Posted by: Chickenpookie
at
October 19, 2008 6:33 PM [link]
More on semiconductor equipment manufacturers... TEL was #2, behind AMAT last time I checked a few years ago...
Posted by: Chickenpookie
at
October 19, 2008 7:28 PM [link]
Bonus of the CEO and like on CNN.
Apparently, GS have 16 Billion dollars as bonus.
Richard Fuld ( not sure whether I got the correct name ) made close to 1/2 a billion since 2004.When he was asked questions by the reporters, he did not answer any.
On oath, he has nothing to say. He did say, that the pain will remain with him.
'Pain' ? ha . Living in pain with 1/2 a billion amassed in his bank accounts.
I just cannot be believe it. Makes me puke.
How can these guys live when they see so much misery and pain around them ? These guys are worse than than Taliban.
Last month, I read about a news report. A man shot himself and his family.
Posted by: Sandy
at
October 19, 2008 8:23 PM [link]
These kinds of killings are usually as a result of anti-depressants, Sandy.
Posted by: FranSix
at
October 19, 2008 8:33 PM [link]
Well,
Not able to support your family is a very difficult feeling. Even the strongest among us can succumb to this.
My point is on the compensation of these Wall street elite.
Posted by: Sandy
at
October 19, 2008 8:42 PM [link]
1bullseye,
Gartman was long of gold as of a few weeks ago....now he's short...so maybe he will be wrong again???
If gold goes to 700 or 550...I see the TOG. Jst can't see it going that low unless the mkt goes to 6-7,000.
Posted by: rayg
at
October 19, 2008 9:07 PM [link]
Goldbugs avoiding the herding wishful thoughts and stand aside from the gold trade. There is pain ahead I believe in the short term ...perhaps days, weeks or months of it! Trade the trade that IS rather than the trade you WANT!
Lower prices ahead I believe. Look out below!

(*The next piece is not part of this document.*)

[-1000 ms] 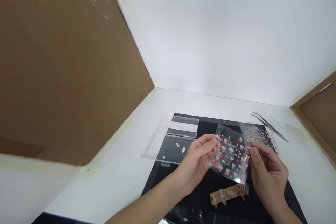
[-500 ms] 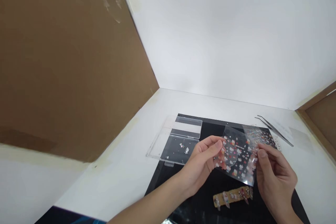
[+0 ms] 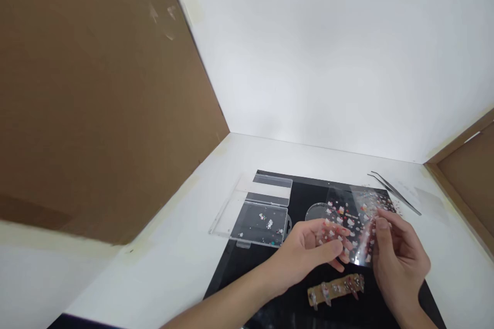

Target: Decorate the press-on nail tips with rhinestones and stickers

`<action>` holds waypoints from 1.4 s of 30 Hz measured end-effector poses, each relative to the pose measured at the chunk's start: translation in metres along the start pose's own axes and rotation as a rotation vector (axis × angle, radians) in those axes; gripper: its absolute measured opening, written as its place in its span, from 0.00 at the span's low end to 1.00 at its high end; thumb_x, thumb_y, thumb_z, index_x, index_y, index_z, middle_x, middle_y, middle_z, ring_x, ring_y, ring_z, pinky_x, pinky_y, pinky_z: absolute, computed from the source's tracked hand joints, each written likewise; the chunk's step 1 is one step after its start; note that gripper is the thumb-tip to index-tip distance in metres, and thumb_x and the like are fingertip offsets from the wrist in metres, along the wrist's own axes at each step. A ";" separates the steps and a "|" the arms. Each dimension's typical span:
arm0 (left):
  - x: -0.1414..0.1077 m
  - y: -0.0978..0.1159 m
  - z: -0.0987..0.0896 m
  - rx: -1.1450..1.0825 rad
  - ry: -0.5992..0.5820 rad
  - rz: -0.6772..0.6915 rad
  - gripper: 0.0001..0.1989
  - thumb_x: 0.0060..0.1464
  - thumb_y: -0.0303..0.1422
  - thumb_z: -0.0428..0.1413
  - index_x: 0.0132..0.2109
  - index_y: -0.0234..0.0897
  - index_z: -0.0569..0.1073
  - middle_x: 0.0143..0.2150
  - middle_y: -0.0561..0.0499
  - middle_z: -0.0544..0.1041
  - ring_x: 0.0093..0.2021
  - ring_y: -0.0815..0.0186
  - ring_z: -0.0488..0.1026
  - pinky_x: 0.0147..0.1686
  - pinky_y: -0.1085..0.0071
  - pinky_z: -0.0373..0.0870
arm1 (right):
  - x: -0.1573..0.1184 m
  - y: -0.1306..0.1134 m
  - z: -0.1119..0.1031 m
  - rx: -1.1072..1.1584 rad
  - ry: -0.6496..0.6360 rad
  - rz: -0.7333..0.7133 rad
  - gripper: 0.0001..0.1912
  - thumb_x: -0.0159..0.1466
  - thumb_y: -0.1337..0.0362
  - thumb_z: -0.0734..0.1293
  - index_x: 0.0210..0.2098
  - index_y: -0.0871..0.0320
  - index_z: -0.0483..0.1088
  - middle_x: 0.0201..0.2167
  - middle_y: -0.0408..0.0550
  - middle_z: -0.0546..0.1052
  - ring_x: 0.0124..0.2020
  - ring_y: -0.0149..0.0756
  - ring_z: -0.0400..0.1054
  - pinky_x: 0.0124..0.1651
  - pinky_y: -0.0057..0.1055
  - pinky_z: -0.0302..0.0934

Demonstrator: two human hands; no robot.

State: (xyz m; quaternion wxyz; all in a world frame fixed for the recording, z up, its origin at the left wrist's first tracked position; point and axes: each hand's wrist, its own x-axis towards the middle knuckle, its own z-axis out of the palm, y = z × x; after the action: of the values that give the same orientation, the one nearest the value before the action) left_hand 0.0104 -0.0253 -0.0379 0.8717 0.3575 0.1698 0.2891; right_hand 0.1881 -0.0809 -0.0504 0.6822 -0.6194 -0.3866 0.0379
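Note:
A clear sticker sheet [image 3: 353,229] printed with small white cat faces and red details is held up between my hands. My right hand [image 3: 401,259] pinches its right edge between thumb and fingers. At the lower left, my left hand [image 3: 309,254] has its fingers behind the see-through sheet and the thumb across its front. Just below lies a tan strip [image 3: 335,290] bearing several decorated false nails. An open clear plastic case [image 3: 258,223] with little white charms inside is left of my left hand.
A black mat [image 3: 231,272] lies on the white table. Curved tweezers [image 3: 397,194] rest at the back right, beside another speckled clear sheet [image 3: 380,196]. A clear round disc [image 3: 318,211] sits behind my left hand. Brown cardboard [image 3: 116,103] stands at the left.
My left hand has slid down along the sticker sheet, from its upper left edge to the lower left. The round disc shows more now. My right hand keeps its pinch.

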 end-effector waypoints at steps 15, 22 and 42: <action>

Suggestion ons stocks to buy on market watch
Here are a few suggested by the article:
Free CashFlow
SYK,ABT,PG
Low debt
Tech: MSFT,ORCL,CSCO
Healthcare: GSK,MRK,AET,HUM
Strong marketshare:AAPL,CAG,JNJ,KMB,NOV
Valuation: KFT,HNJ,JNJ,GE,UTX,IBM
Not suggesting that this should be bought. But putting it up for discussion. Notice that almost all the comments are very negative.
Posted by: Sandy
at
October 19, 2008 10:22 PM [link]
1Bullseye,
You could be right.....if its months, then our mkts will have some serious problems, don't you think?
Ray
Posted by: rayg
at
October 19, 2008 10:35 PM [link]
Gold - From whom/where is all this bad news coming from? Is it from the same folks telling us to sell stocks right now? Aren't they the same one telling us to buy six months ago?
Where are all the guru's coming from, GS? I still remember their $300 oil call...
Posted by: Chickenpookie
at
October 19, 2008 10:54 PM [link]
When EVERYONE thinks gold is going down just because it is, not because there is any valid reason, that's when the boat is overloaded, and imagine that, just as oddly it goes the other way.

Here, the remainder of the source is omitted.